Это тоже было одной из загадок аггрианской базы — телефон с автоматическим набором свободно включался в московскую штекерную систему и выходил на нужный номер, минуя телефонных барышень. Парадокс того же типа, что и наличие в квартире горячего водоснабжения, газа и электричества. Каким-то образом коммуникации из шестидесятых годов (порт, так сказать, постоянной приписки базы) проникали и в прошлое, и в будущее.

— Я вскоре исчезну, до ночи или до завтра, а Лариса продолжит вводить тебя в курс дела. Надеюсь, скучно не будет…

Внизу затрещал звонок.

— Наверное, Рудников явился. А вообще больше никогда сам дверей не открывай. И оборудуй дом телеметрией по периметру и собачек заведи. Впрочем, это я поручику прикажу сделать… Да, чуть не забыл, сейчас при церемонии поприсутствуете. Я его в капитаны произведу. Столько мужик геройствовал, а все поручик на четвертом десятке…

— Подожди, — вспомнила о своей новой роли хозяйки Лариса. — Надо ж тогда и позавтракать всем вместе. У тебя вообще что в доме есть?

— Посмотри там, на кухне. Было кое-что. Мне порученец Троцкого на днях привозил…

— Нет, это я поломаю. — Не скрывая раздражения, девушка удалилась. — Черт знает что! «Не знаю», «должно быть»! Ему и килька в томате за еду сойдет…

— Порядок, братец, теперь я за тебя спокоен. Заживешь как человек…

Звонок затрещал снова, длинно и требовательно.

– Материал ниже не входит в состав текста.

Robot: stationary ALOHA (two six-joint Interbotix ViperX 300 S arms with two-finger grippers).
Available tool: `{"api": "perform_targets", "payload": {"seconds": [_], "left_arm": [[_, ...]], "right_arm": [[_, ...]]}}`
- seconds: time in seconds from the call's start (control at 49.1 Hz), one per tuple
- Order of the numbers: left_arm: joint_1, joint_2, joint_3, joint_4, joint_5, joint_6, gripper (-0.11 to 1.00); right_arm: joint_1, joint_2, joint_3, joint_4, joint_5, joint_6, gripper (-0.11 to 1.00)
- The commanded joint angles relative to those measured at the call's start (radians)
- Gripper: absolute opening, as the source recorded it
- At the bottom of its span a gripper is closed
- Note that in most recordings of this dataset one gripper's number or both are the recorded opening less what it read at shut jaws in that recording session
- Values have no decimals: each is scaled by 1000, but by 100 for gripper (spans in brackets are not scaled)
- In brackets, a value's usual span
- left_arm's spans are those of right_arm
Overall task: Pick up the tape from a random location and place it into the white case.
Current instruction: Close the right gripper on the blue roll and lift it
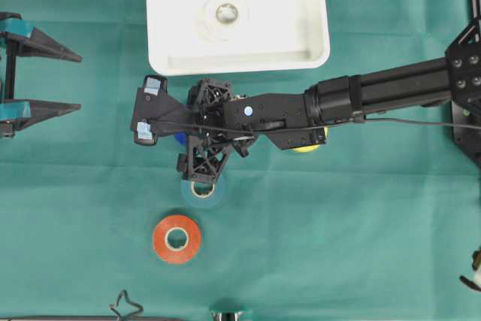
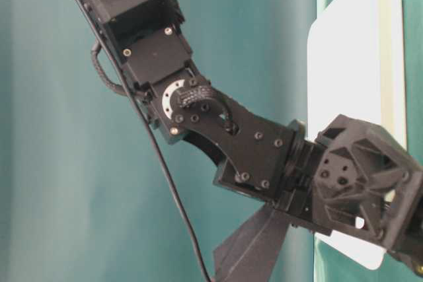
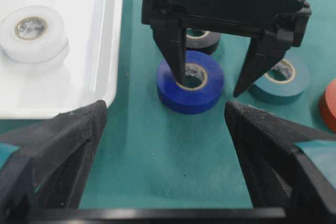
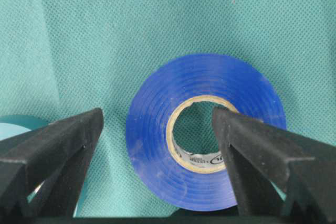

— Да иду, иду… Вот подчиненные пошли! Барин, может, на горшке сидит! Раззвонились… — Шульгин, не торопясь, направился вниз.

ГЛАВА 9

К исходу третьего дня пребывания на Валгалле Новиков закончил приведение дома в порядок. Конечно, восстановить в прежнем великолепии трехэтажный бревенчатый терем в стиле иллюстраций к русским сказкам художника Билибина ему было не под силу. Но сделать его пригодным для жизни он сумел. Сильвия помогала ему в полную силу, и трудно было вообразить, что целую сотню лет она жила в условиях чопорного британского высшего света, где дамы по каждому поводу падали в обморок и изображали из себя хрупкие надломленные лилии. Или, как они называются по-французски, «ненюфары».